What actually happened: the case

The Consumer Financial Protection Bureau (CFPB) sued the operation in 2019, in the U.S. District Court for the District of Utah. In March 2023, the court granted the CFPB partial summary judgment on the central charge. In August 2023, a stipulated final judgment was entered — a $2,660,926,481 consumer-redress judgment against the companies, plus two civil money penalties ($45.8 million and $18.4 million), and a ten-year ban on telemarketing credit-repair services.

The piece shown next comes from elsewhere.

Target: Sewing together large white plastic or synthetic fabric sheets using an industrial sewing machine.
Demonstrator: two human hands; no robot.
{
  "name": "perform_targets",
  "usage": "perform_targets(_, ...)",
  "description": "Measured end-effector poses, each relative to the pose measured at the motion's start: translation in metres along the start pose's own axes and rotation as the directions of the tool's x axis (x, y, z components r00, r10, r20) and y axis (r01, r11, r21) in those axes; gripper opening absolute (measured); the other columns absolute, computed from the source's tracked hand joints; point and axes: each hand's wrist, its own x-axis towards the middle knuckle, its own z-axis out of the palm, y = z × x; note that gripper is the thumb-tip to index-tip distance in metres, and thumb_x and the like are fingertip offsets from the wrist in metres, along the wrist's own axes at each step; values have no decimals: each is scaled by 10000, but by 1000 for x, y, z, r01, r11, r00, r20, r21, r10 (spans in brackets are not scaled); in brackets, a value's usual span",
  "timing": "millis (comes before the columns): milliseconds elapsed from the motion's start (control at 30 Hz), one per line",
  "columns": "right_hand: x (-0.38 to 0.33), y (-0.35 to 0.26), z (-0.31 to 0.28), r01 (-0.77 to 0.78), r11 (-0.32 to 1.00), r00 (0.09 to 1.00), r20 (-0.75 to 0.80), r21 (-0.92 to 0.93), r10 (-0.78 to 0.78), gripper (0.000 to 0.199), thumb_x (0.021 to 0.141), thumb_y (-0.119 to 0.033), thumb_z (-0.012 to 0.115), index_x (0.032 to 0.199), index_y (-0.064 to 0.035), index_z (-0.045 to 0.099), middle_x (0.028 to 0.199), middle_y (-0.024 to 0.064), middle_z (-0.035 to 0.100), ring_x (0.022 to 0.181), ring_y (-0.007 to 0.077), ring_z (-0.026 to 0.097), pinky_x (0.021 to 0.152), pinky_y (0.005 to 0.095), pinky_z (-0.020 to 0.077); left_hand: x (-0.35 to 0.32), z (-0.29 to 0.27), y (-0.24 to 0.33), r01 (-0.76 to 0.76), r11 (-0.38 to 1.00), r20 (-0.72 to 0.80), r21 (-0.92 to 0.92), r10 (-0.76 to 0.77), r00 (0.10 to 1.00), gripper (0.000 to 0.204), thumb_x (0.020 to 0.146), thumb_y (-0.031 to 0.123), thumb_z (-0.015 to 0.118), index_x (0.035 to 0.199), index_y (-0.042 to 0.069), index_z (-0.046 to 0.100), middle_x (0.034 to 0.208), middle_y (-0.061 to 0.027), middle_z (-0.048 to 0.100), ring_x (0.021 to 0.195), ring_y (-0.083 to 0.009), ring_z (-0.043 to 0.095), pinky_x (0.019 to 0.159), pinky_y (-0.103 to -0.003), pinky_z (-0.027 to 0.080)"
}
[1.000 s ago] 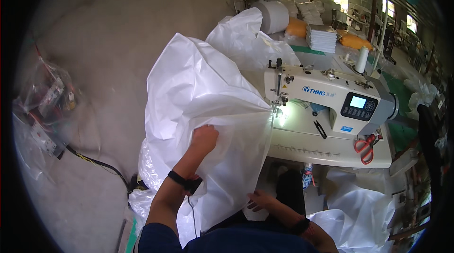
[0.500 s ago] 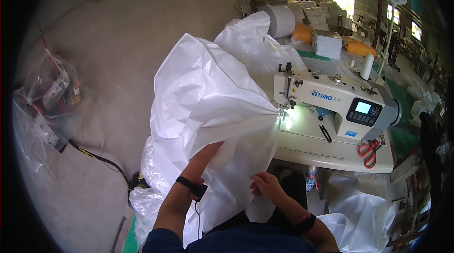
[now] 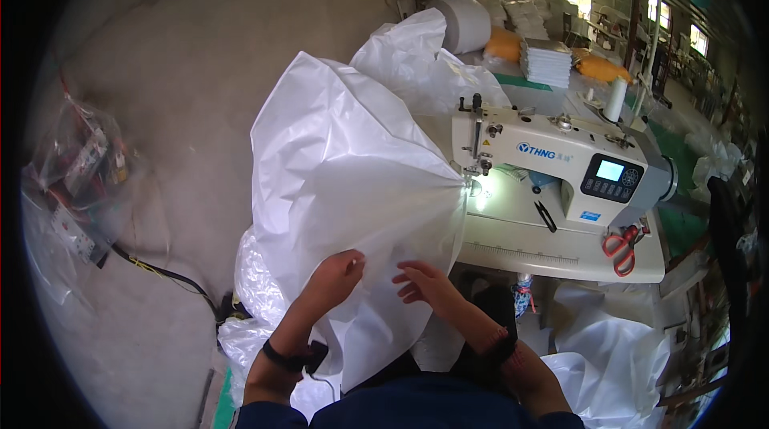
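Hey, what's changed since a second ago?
Your right hand has moved forward and your left hand back toward you, so they're closer together over the white sheet; any letting go is unclear. The sheet still reaches the sewing machine; the red-handled scissors haven't moved.

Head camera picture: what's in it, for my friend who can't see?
A person's left hand and right hand are over a crumpled white sheet that reaches the needle end of a white sewing machine. Black snips and red-handled scissors lie on its table.
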Motion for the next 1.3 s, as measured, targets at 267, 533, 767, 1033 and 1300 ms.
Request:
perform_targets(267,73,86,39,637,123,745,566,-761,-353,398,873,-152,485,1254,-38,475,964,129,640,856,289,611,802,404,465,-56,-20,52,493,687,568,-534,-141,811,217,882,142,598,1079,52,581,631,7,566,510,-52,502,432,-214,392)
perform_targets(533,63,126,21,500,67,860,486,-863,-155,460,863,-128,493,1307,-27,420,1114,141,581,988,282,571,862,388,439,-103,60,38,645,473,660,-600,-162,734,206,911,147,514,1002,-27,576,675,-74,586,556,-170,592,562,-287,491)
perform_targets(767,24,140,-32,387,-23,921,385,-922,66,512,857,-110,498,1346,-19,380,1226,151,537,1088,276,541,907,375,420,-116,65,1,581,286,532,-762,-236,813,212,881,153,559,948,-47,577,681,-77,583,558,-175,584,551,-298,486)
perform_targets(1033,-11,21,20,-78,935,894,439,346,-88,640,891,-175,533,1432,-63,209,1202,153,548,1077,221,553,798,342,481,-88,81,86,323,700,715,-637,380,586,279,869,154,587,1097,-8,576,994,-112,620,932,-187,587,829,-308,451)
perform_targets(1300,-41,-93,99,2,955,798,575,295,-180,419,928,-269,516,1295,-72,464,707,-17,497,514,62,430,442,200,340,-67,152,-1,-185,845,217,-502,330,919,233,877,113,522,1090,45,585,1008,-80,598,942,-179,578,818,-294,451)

A few precise points, because the numbers get garbled in the retelling.

  • The $2.66 billion is consumer redress — money tied to fees consumers paid — not a fine. The civil penalties are the much smaller add-on figures. About $2.7 billion is the rounded total of redress plus penalties.
  • The $1.8 billion that was actually refunded to about 4.3 million people (checks mailed from December 2024 into January 2025) is a separate number from the paper judgment — it's the real payout that reached former customers.
  • Shortly after the adverse ruling, the parent company filed for Chapter 11 bankruptcy (June 2023) in a separate court in Delaware, after a court-ordered pause on its billing collapsed its revenue.

What the violation actually was

This is the crux, and it's widely misunderstood. The companies were not penalized for filing credit disputes. They were penalized for collecting fees upfront — before they had delivered the results they advertised.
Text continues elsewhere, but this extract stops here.